Last month's concerts went really well. I enjoyed every one, whether I was attending or participating. I had the opportunity to hear a local pianist, Sandra Wright Shen, presented by the Steinway Society as part of this season's concert series. She's awesome. The other concert I attended was the San Jose Chamber Orchestra's joint concert with The Choral Project called Winter's Gifts: Hope. Daniel Hughes wrote an awesome Alleluia that I'd love to sing someday.

I sang in three concerts, plus the Christmas Eve service at church. STOCtet sang our annual concert in the lobby at the opening of Ballet San Jose's Nutcracker. That was fun and some people came up to the mezzanine and listened to the whole thing. We sang the same program for our holiday concert. Prince of Peace Sanctuary Choir did Sing Noel, a piece arranged in a similar way to a lessons and carols service. It has readings intermingled with music.

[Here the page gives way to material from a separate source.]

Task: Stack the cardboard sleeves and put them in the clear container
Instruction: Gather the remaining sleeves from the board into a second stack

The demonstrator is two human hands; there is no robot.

We went to a bunch of holiday parties. Caroling parties, work parties, post-concert parties. We gave a party on New Year's, at which I cooked Julia Child's Beef Bourguinon. I can see why that recipe sold the book to Judith Jones, who became Julia's editor. It was "superb", to quote one of my guests. We attended the Nutcracker,which is a delightful production. We had a great time throughout the season.

Despite the busyness and rushing from one thing to another, I only gained a pound and a half over the holidays. My last weigh in was 2 pounds down, so I lost that plus a half pound more. So my strategy to eat normal days and holiday days worked pretty well. It was the last week of the year where I had problems sticking with my plan. That makes sense because that was when I had the least control over my schedule, my food, my exercise.

I hope to be at least 50 pounds closer to my goal by the end of 2010. But I realize I have no control over that, so my goals are to continue to exercise regularly; to keep track of everything; to continue to eat a healthy diet and see how it goes.

The first concert of 2010, the San Jose Chamber Orchestra and the Cypress String Quartet, is tomorrow. We're almost sold out, so I'm off downtown to work today.